- Work to be completed:
Each line below is to be copied exactly as it appears.

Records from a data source

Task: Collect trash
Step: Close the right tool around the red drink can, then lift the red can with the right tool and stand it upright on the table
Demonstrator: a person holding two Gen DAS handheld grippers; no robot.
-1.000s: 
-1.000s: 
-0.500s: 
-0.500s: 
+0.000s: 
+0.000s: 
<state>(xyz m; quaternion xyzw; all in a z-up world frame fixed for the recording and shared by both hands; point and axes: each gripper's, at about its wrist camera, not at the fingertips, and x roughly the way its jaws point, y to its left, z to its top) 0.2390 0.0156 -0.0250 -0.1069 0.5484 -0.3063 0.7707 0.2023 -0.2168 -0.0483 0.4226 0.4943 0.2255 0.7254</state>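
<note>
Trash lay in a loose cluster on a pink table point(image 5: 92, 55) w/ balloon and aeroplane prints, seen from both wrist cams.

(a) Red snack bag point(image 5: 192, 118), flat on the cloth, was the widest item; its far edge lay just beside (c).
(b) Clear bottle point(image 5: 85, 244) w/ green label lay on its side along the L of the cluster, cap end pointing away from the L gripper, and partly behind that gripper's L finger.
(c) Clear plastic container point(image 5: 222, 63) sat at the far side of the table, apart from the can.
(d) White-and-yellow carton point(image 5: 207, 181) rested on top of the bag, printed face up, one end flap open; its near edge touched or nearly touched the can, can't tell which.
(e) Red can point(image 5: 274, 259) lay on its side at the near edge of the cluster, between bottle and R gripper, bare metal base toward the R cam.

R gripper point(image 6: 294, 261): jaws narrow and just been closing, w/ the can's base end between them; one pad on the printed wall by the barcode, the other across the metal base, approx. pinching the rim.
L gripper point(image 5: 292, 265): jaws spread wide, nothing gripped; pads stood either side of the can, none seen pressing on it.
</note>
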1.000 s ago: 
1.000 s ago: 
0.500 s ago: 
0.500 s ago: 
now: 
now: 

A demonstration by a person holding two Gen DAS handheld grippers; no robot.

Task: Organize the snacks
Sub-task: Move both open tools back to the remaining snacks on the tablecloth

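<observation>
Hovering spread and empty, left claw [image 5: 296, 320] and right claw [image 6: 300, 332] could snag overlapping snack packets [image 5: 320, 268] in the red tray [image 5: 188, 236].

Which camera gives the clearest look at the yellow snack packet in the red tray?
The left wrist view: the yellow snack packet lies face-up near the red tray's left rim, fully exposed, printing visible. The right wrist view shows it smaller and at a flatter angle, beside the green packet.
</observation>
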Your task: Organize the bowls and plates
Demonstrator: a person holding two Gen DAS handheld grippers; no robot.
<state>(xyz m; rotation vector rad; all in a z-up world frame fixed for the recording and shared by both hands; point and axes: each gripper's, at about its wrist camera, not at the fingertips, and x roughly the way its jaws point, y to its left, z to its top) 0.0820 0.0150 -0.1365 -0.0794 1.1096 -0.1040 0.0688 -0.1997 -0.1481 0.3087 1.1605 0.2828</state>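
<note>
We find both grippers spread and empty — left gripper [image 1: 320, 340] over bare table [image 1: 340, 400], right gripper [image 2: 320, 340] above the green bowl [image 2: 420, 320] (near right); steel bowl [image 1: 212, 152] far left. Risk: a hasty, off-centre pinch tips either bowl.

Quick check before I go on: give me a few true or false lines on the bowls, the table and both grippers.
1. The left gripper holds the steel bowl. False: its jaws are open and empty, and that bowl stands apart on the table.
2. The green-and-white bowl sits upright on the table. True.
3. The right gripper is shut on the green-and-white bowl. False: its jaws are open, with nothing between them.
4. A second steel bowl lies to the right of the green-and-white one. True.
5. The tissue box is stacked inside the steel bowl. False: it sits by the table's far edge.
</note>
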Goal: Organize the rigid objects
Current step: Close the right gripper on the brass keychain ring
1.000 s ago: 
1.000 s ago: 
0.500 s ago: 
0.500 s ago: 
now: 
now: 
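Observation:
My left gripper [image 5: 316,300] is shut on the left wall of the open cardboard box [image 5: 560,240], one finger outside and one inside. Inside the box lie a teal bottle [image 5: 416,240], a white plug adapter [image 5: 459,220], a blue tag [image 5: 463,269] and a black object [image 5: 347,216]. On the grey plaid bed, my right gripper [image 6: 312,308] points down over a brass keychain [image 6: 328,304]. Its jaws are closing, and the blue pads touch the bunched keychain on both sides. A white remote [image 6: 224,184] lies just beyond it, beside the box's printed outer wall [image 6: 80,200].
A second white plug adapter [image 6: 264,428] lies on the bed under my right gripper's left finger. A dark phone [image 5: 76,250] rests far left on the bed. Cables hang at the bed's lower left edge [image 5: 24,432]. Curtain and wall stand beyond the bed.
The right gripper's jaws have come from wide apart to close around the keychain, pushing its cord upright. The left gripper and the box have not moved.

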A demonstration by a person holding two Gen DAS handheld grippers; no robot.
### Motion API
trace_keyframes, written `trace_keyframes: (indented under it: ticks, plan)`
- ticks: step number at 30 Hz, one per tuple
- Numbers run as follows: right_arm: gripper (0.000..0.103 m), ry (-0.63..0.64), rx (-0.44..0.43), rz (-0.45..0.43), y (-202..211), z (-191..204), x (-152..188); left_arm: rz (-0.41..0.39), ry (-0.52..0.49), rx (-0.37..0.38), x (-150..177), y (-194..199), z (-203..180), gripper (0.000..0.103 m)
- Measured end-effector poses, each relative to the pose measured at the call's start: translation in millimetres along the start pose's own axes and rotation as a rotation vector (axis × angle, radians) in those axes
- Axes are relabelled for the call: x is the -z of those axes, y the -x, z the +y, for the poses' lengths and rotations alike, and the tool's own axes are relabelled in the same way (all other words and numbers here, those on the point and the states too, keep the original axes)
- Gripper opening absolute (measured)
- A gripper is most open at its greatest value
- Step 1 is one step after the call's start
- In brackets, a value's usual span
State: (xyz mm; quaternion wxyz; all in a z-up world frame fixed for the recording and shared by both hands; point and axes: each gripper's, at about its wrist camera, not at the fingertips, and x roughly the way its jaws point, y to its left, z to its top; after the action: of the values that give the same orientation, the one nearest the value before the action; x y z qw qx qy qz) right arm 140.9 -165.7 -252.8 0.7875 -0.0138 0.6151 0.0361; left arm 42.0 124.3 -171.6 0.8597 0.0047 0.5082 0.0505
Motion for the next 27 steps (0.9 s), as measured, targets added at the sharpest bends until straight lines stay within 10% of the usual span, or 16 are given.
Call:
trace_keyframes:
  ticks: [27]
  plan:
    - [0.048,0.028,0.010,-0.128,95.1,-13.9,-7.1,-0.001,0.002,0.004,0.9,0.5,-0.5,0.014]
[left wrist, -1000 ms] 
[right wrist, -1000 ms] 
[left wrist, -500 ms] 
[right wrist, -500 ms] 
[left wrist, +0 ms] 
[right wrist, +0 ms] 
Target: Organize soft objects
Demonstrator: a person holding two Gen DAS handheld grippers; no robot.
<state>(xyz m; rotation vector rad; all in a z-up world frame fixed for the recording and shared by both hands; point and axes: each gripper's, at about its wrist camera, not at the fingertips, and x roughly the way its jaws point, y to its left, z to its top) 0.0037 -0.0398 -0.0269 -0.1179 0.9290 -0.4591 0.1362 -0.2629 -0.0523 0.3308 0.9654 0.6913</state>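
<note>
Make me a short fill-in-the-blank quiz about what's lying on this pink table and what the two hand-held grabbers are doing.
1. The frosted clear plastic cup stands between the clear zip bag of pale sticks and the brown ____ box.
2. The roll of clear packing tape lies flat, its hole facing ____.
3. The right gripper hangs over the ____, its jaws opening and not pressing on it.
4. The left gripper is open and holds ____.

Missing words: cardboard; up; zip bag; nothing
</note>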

- Result of the task:
Task: Collect trash
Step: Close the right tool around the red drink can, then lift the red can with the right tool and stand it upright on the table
Demonstrator: a person holding two Gen DAS handheld grippers; no robot.
-1.000s: 
-1.000s: 
-0.500s: 
-0.500s: 
+0.000s: 
+0.000s: 
<state>(xyz m; quaternion xyzw; all in a z-up world frame fixed for the recording and shared by both hands; point and axes: each gripper's, at about its wrist camera, not at the fingertips, and x roughly the way its jaws point, y to its left, z to its top) 0.2390 0.0156 -0.0250 -0.1069 0.5484 -0.3063 0.7707 0.2023 -0.2168 -0.0483 0.4226 0.4943 0.2255 0.7254</state>
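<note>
Trash lay in a loose cluster on a pink table point(image 5: 92, 55) w/ balloon and aeroplane prints, seen from both wrist cams.

(a) Red snack bag point(image 5: 192, 118), flat on the cloth, was the widest item; its far edge lay just beside (c).
(b) Clear bottle point(image 5: 85, 244) w/ green label lay on its side along the L of the cluster, cap end pointing away from the L gripper, and partly behind that gripper's L finger.
(c) Clear plastic container point(image 5: 222, 63) sat at the far side of the table, apart from the can.
(d) White-and-yellow carton point(image 5: 207, 181) rested on top of the bag, printed face up, one end flap open; its near edge touched or nearly touched the can, can't tell which.
(e) Red can point(image 5: 274, 259) lay on its side at the near edge of the cluster, between bottle and R gripper, bare metal base toward the R cam.

R gripper point(image 6: 294, 261): jaws narrow and just been closing, w/ the can's base end between them; one pad on the printed wall by the barcode, the other across the metal base, approx. pinching the rim.
L gripper point(image 5: 292, 265): jaws spread wide, nothing gripped; pads stood either side of the can, none seen pressing on it.
</note>
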1.000 s ago: 
1.000 s ago: 
0.500 s ago: 
0.500 s ago: 
now: 
now: 

A demonstration by a person holding two Gen DAS handheld grippers; no robot.

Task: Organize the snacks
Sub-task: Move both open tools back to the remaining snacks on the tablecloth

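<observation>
Hovering spread and empty, left claw [image 5: 296, 320] and right claw [image 6: 300, 332] could snag overlapping snack packets [image 5: 320, 268] in the red tray [image 5: 188, 236].

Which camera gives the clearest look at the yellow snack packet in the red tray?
The left wrist view: the yellow snack packet lies face-up near the red tray's left rim, fully exposed, printing visible. The right wrist view shows it smaller and at a flatter angle, beside the green packet.
</observation>
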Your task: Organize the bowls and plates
Demonstrator: a person holding two Gen DAS handheld grippers; no robot.
<state>(xyz m; rotation vector rad; all in a z-up world frame fixed for the recording and shared by both hands; point and axes: each gripper's, at about its wrist camera, not at the fingertips, and x roughly the way its jaws point, y to its left, z to its top) 0.0820 0.0150 -0.1365 -0.0794 1.1096 -0.1040 0.0688 -0.1997 -0.1481 0.3087 1.1605 0.2828</state>
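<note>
We find both grippers spread and empty — left gripper [image 1: 320, 340] over bare table [image 1: 340, 400], right gripper [image 2: 320, 340] above the green bowl [image 2: 420, 320] (near right); steel bowl [image 1: 212, 152] far left. Risk: a hasty, off-centre pinch tips either bowl.

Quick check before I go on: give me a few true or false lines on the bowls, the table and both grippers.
1. The left gripper holds the steel bowl. False: its jaws are open and empty, and that bowl stands apart on the table.
2. The green-and-white bowl sits upright on the table. True.
3. The right gripper is shut on the green-and-white bowl. False: its jaws are open, with nothing between them.
4. A second steel bowl lies to the right of the green-and-white one. True.
5. The tissue box is stacked inside the steel bowl. False: it sits by the table's far edge.
</note>
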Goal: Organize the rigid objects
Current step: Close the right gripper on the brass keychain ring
1.000 s ago: 
1.000 s ago: 
0.500 s ago: 
0.500 s ago: 
now: 
now: 
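Observation:
My left gripper [image 5: 316,300] is shut on the left wall of the open cardboard box [image 5: 560,240], one finger outside and one inside. Inside the box lie a teal bottle [image 5: 416,240], a white plug adapter [image 5: 459,220], a blue tag [image 5: 463,269] and a black object [image 5: 347,216]. On the grey plaid bed, my right gripper [image 6: 312,308] points down over a brass keychain [image 6: 328,304]. Its jaws are closing, and the blue pads touch the bunched keychain on both sides. A white remote [image 6: 224,184] lies just beyond it, beside the box's printed outer wall [image 6: 80,200].
A second white plug adapter [image 6: 264,428] lies on the bed under my right gripper's left finger. A dark phone [image 5: 76,250] rests far left on the bed. Cables hang at the bed's lower left edge [image 5: 24,432]. Curtain and wall stand beyond the bed.
The right gripper's jaws have come from wide apart to close around the keychain, pushing its cord upright. The left gripper and the box have not moved.
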
A demonstration by a person holding two Gen DAS handheld grippers; no robot.
### Motion API
trace_keyframes, written `trace_keyframes: (indented under it: ticks, plan)`
- ticks: step number at 30 Hz, one per tuple
- Numbers run as follows: right_arm: gripper (0.000..0.103 m), ry (-0.63..0.64), rx (-0.44..0.43), rz (-0.45..0.43), y (-202..211), z (-191..204), x (-152..188); left_arm: rz (-0.41..0.39), ry (-0.52..0.49), rx (-0.37..0.38), x (-150..177), y (-194..199), z (-203..180), gripper (0.000..0.103 m)
- Measured end-effector poses, each relative to the pose measured at the call's start: translation in millimetres along the start pose's own axes and rotation as a rotation vector (axis × angle, radians) in those axes
- Axes are relabelled for the call: x is the -z of those axes, y the -x, z the +y, for the poses' lengths and rotations alike, and the tool's own axes are relabelled in the same way (all other words and numbers here, those on the point and the states too, keep the original axes)
- Gripper opening absolute (measured)
- A gripper is most open at its greatest value
- Step 1 is one step after the call's start
- In brackets, a value's usual span
State: (xyz mm; quaternion wxyz; all in a z-up world frame fixed for the recording and shared by both hands; point and axes: each gripper's, at about its wrist camera, not at the fingertips, and x roughly the way its jaws point, y to its left, z to its top; after the action: of the values that give the same orientation, the one nearest the value before the action; x y z qw qx qy qz) right arm 140.9 -165.7 -252.8 0.7875 -0.0138 0.6151 0.0361; left arm 42.0 124.3 -171.6 0.8597 0.0047 0.5082 0.0505
Motion for the next 27 steps (0.9 s), as measured, targets added at the sharpest bends until straight lines stay within 10% of the usual span, or 16 are given.
Call:
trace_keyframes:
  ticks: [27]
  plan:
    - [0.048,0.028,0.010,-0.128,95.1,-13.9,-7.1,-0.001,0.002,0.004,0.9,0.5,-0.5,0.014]
[left wrist, -1000 ms] 
[right wrist, -1000 ms] 
[left wrist, -500 ms] 
[right wrist, -500 ms] 
[left wrist, +0 ms] 
[right wrist, +0 ms] 
Target: Organize soft objects
Demonstrator: a person holding two Gen DAS handheld grippers; no robot.
<state>(xyz m; rotation vector rad; all in a z-up world frame fixed for the recording and shared by both hands; point and axes: each gripper's, at about its wrist camera, not at the fingertips, and x roughly the way its jaws point, y to its left, z to its top) 0.0037 -0.0398 -0.0269 -0.1179 0.9290 -0.4591 0.1362 -0.2629 -0.0523 0.3308 0.9654 0.6913</state>
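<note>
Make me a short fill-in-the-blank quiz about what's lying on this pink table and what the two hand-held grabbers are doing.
1. The frosted clear plastic cup stands between the clear zip bag of pale sticks and the brown ____ box.
2. The roll of clear packing tape lies flat, its hole facing ____.
3. The right gripper hangs over the ____, its jaws opening and not pressing on it.
4. The left gripper is open and holds ____.

Missing words: cardboard; up; zip bag; nothing
</note>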

The exercise is done; no more work remains.